Think Kodak and you're probably thinking photos. However, like other current Kodak printers including the ESP 9250 (which includes standalone fax functions), the ESP 7250 is built for general-purpose document printing as well as for photographic output.
There are six inks in all, and while photo printing runs on a five-ink line-up, it's notably different from the typical pigment-based black and dye-based CMYK arrangement used in most Canon printers and the HP Photosmart Premium. In Kodak's case, all the photographic inks are pigment-based.
Keen mathematicians may have noticed that this only adds up to four inks but, because pigment-based inks are notorious for not giving smooth-looking output on glossy paper, the fifth 'ink' is actually a glossy coating.

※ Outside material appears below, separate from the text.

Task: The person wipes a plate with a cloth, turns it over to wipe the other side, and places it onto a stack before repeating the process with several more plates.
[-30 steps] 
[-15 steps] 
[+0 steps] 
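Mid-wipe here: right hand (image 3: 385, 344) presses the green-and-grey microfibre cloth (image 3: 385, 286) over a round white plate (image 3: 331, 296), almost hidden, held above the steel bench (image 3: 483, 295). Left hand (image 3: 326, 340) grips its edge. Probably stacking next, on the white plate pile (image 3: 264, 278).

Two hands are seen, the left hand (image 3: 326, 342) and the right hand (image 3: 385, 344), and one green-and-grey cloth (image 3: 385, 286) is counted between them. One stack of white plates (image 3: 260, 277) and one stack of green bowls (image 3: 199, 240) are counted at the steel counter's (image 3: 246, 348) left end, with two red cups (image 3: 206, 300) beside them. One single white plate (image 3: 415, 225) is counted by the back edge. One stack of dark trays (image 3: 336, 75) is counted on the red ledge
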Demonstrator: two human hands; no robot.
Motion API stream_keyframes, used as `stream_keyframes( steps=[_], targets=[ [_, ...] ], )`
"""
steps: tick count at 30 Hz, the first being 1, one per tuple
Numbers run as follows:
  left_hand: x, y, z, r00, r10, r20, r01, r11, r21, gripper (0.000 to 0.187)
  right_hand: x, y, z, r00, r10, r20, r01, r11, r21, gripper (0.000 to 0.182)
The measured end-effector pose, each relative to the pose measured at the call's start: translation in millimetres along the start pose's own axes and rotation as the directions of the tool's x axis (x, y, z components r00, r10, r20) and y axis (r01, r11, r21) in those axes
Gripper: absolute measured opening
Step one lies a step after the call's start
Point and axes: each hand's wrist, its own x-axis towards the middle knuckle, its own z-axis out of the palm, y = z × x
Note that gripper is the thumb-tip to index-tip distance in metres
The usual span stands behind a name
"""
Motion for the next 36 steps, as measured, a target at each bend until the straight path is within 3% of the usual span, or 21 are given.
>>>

Sure enough, ink costs can be refreshingly low, especially if you use the high-yield 10XL black cartridge, which is good for about 770 pages of text, as opposed to the 425 pages available from the standard 10B black cartridge supplied with the printer.
This brings mono text page costs down to about 1.6p, which compares favourably with about 2.0p from the HP Photosmart Premium and 2.8p from the latest Canon models such as the iP4850, MG5150 and MG6150.
A colour 6x4 photo print can cost as little as 20p, including paper, which works out at about half the cost of using one of Canon's latest printers, but there's a catch.
All of the Kodak's colour inks come in one single cartridge, so if you print use one particular colour quite heavily, the life of the combined ink cartridge can be greatly reduced, driving costs up again. That's why the vast majority of new printers from Canon, Epson, HP and Lexmark use individually replaceable cartridges for each colour.
In terms of speed, the ESP 7250 proved a little slow for text pages in our tests at about 18 seconds, although it managed the same speed for colour DTP output, which is more impressive.
6x4 photos took 36 seconds each and a full A4 photo took just over two minutes, making the Kodak pretty quick for photographic printing.
Sadly, however, the actual photo quality was nowhere near as good as on printers such as the Canon MG5150 or MG6150, and lagged quite a way behind the Epson P50 or PX720WD, with washed-out colours and a lack of contrast. There was also a shortage of definition in both highlights and lowlights.